§ **YOUR OBJECTIVE**:
Whenever a line below includes "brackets", add it to the tally, then give the total and nothing more.

§ **COLLECTED DATA**:
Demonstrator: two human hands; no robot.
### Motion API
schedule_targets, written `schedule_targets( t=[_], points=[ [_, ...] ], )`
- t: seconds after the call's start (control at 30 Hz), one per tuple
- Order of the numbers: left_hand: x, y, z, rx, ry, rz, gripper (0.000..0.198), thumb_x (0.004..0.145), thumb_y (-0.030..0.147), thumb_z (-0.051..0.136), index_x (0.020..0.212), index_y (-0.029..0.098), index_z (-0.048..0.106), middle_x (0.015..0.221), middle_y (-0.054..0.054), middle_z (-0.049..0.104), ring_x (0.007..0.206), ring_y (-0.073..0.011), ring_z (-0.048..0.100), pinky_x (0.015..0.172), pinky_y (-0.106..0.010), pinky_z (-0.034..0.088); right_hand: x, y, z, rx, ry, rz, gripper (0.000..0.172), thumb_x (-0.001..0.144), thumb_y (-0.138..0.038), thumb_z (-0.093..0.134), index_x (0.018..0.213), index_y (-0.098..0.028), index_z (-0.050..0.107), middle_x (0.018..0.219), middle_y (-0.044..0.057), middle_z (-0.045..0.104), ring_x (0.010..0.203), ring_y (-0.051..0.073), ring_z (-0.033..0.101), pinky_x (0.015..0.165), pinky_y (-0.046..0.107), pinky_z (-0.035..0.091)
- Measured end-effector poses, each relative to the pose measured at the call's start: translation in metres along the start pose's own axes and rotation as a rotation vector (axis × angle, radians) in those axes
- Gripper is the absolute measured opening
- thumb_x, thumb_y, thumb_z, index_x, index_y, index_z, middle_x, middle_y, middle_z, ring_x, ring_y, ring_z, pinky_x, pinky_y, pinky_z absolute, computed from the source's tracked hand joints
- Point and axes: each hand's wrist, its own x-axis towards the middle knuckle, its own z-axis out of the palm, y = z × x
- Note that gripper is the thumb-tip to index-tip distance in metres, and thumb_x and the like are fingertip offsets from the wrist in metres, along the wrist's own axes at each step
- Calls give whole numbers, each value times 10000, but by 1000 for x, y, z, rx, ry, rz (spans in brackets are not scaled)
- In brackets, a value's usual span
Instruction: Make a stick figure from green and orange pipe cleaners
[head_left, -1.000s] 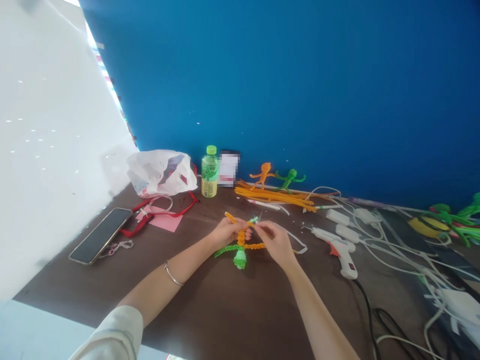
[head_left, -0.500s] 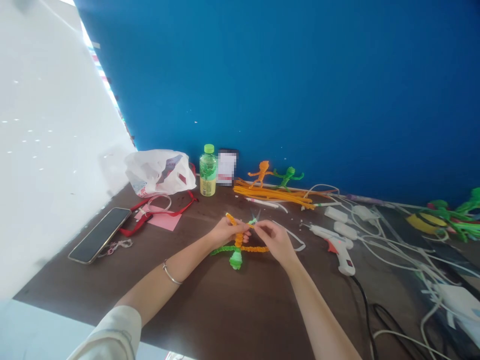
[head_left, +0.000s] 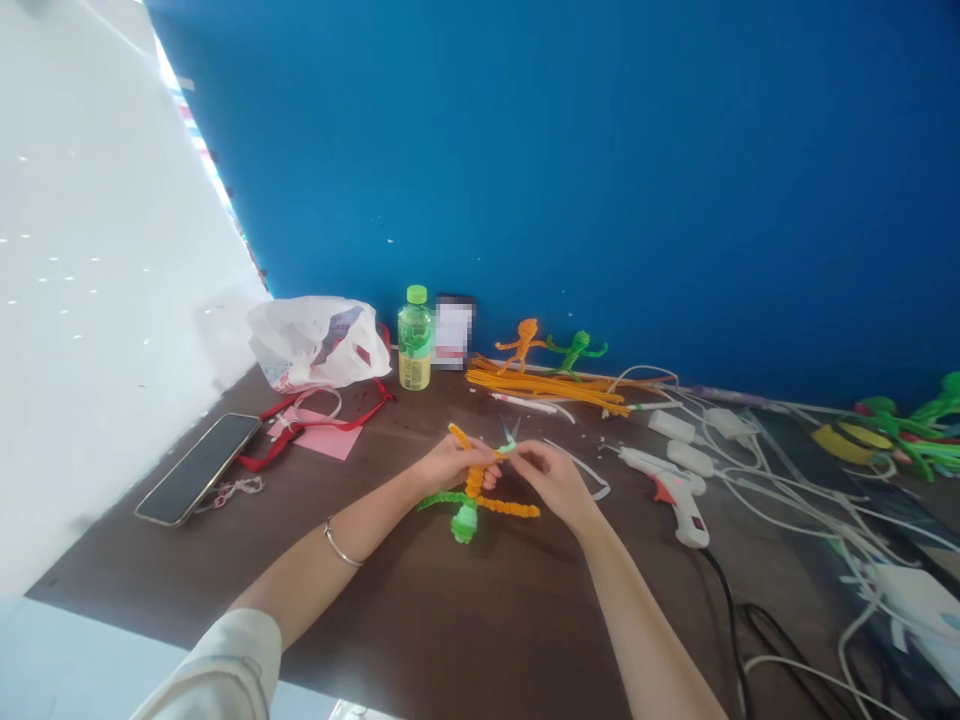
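A pipe-cleaner figure [head_left: 474, 484] in orange and green is pinched in my left hand [head_left: 456, 464], its green head [head_left: 464, 522] pointing toward me. One green arm [head_left: 442, 498] sticks out left and an orange arm [head_left: 510, 508] out right. My right hand [head_left: 549, 474] has its fingers closed at the end of the figure's other leg, a thin orange strand [head_left: 498, 455]. Part of that strand is hidden by the fingertips. Just beyond the hands lie scissors [head_left: 511, 432], partly covered, with their blades pointing away.
A hot glue gun [head_left: 669, 490] and tangled white cables lie to the right. Behind are orange pipe cleaners [head_left: 547, 388], two finished-looking figures [head_left: 528, 342] and a bottle [head_left: 415, 340]. A phone [head_left: 199, 468], pink paper [head_left: 330, 440] and a plastic bag [head_left: 319, 340] are at left.
The figure's head has swung slightly left and its orange arm has tipped downward, now showing its whole length. Both hands keep their pinch in nearly the same place.
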Motion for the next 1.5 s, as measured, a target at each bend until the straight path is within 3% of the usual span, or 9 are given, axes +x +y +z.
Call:
schedule_targets(
  t=[0.17, 0.33, 0.5, 0.63, 0.77, 0.97, 1.2, 1.5],
  points=[
    [-4, 1, -1, 76, -148, -122, 251, 541, 260, 737, 640, 62, 619, 571, -81, 635, 465, -132, 578, 497, -258, 468, 0, 0, -12, -45, -127, -4, 171, 702, -345, 552, 702, -181, 599, 716, 15, 625, 697, 168, 564, 673, 272, 418],
    [-4, -1, 0, 193, -212, -230, 242, 556, 232, 733, 678, 49, 631, 620, -109, 653, 495, -147, 595, 525, -292, 490, 8, -8, -22, -223, -276, 17, 147, 692, -332, 557, 668, -190, 588, 713, 4, 635, 697, 163, 582, 658, 256, 416],
    [-1, -3, 4, 203, -126, -243, 276, 536, 242, 748, 693, 47, 631, 599, -106, 649, 524, -170, 612, 569, -330, 506, 14, -21, -25, -532, -255, -32, 131, 706, -326, 545, 661, -214, 597, 738, 10, 640, 688, 171, 573, 574, 247, 371],
    [2, -8, 7, 154, -27, -208, 270, 538, 253, 747, 661, 57, 610, 576, -93, 641, 517, -162, 610, 571, -318, 509, 6, -31, -17, -602, -176, -93, 111, 739, -301, 512, 695, -234, 589, 755, -3, 637, 685, 161, 566, 574, 248, 365],
    [5, -12, 7, 41, 64, -149, 212, 552, 194, 727, 641, 57, 592, 570, -85, 635, 507, -143, 602, 570, -295, 509, -3, -30, -9, -565, -84, -141, 121, 751, -293, 500, 680, -218, 564, 748, 5, 623, 694, 164, 566, 615, 266, 392],
    [8, -9, 8, -95, 160, -120, 162, 599, 160, 682, 678, 50, 594, 543, -67, 619, 466, -114, 577, 532, -244, 492, -9, -6, -6, -329, 63, -151, 164, 777, -343, 493, 710, -204, 547, 761, 32, 613, 727, 177, 577, 665, 288, 447],
    [5, -7, 6, -154, 66, -67, 213, 595, 232, 705, 679, 77, 585, 590, -62, 629, 510, -107, 583, 554, -226, 488, -10, -2, -6, -120, 82, -79, 209, 756, -380, 522, 725, -181, 577, 765, 55, 632, 720, 191, 590, 661, 296, 472],
    [6, -11, 3, -76, -17, -38, 292, 618, 345, 698, 716, 107, 559, 602, -32, 602, 517, -100, 572, 575, -250, 487, -12, -3, -6, -89, 9, -65, 234, 739, -405, 542, 704, -180, 600, 760, 49, 641, 702, 180, 589, 648, 279, 471]
  ],
)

§ **SOLUTION TO THIS PROBLEM**:
2